Das Gelände liegt südwestlich der Innenstadt unmittelbar am Bahnhof Völklingen; die früheren Gleisanlagen dienten dem Transport von Rohstoffen und Personen zur Hütte. Gegründet wurde der Betrieb 1873 als Puddel- und Walzwerk; nach einem vorübergehenden Stillstand übernahmen in den 1880er-Jahren die Gebrüder Röchling die Anlagen und bauten die Produktion aus. Ende des 19. Jahrhunderts gehörten die Werke zu den bedeutenden Herstellern von Eisenträgern in Deutschland. Die Einführung des Thomas-Verfahrens ermöglichte die Verhüttung der regionalen Minette bis 1963. Technische Ergänzungen wie Koksbatterien, Gasgebläse und eine Hängebahnanlage prägten die Entwicklung; 1911 wurde die weltweit erste Trockengasreinigung eingeführt, die Gichtgas nutzbar machte.
Die Hütte durchlief Kriegs- und Nachkriegsphasen: Im Ersten Weltkrieg kamen Hunderte Zwangsarbeiter und Gefangene zum Einsatz; mindestens 143 starben. Ein Hochofenunglück von 1928 forderte 13 Todesopfer. Im Zweiten Weltkrieg arbeiteten tausende Zwangsarbeiter in der Region; 261 von ihnen verstarben in der Hütte. Nach mehrfacher Sequestrierung und verschiedenen Unternehmenszusammenschlüssen reduzierte sich die Produktion in Folge der Stahlkrise; die Produktion wurde 1986 eingestellt, wenige Tage zuvor wurde die Hochofenanlage unter Denkmalschutz gestellt. Anfang der 1990er-Jahre öffnete das Areal für die Öffentlichkeit und wurde Veranstaltungsort für Konzerte, Theater und Ausstellungen.

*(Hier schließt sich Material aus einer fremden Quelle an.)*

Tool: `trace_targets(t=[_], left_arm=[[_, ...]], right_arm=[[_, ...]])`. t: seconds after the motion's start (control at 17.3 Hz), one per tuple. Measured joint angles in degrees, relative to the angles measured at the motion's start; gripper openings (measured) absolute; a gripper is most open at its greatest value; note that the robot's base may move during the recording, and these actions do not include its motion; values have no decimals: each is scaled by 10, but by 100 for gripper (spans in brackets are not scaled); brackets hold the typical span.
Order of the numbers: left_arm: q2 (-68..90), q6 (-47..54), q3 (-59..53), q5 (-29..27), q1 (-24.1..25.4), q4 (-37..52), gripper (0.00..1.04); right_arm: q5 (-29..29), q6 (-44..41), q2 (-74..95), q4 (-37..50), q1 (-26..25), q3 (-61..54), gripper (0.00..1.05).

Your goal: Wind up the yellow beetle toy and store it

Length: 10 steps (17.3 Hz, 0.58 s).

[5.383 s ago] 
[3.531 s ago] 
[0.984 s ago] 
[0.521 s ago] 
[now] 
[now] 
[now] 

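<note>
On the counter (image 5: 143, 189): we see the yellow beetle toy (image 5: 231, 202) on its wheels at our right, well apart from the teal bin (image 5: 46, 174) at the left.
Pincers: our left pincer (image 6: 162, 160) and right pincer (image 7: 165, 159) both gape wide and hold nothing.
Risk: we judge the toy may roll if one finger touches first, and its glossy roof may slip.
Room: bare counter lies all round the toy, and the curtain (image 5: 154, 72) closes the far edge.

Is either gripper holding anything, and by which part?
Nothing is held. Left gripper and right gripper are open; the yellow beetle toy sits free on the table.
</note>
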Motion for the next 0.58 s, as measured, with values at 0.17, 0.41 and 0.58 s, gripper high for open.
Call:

1994 erklärte die UNESCO die Roheisenerzeugung der Völklinger Hütte zum Weltkulturerbe; das Kernareal umfasst 7,46 Hektar. Auf dem Gelände entstand ein europäisches Zentrum für Kunst und Industriekultur; Lichtinstallationen und die Umstellung auf moderne LED-Steuerung gestalten nächtliche Szenarien. Seit 2004 ergänzt das ScienceCenter Ferrodrom die Vermittlung mit multimedialen Exponaten zur Kulturgeschichte des Eisens.
Besucher können Schlüsselbereiche besichtigen: die Sinteranlage mit dem UNESCO-Besucherzentrum, die Erzhalle und die Möllerhalle mit Ausstellungsflächen sowie die Hochofengruppe mit Gichtbühne, Winderhitzern, Kokerei, Gebläsehalle und Gasometern, die zusammen den Produktionsprozess anschaulich machen.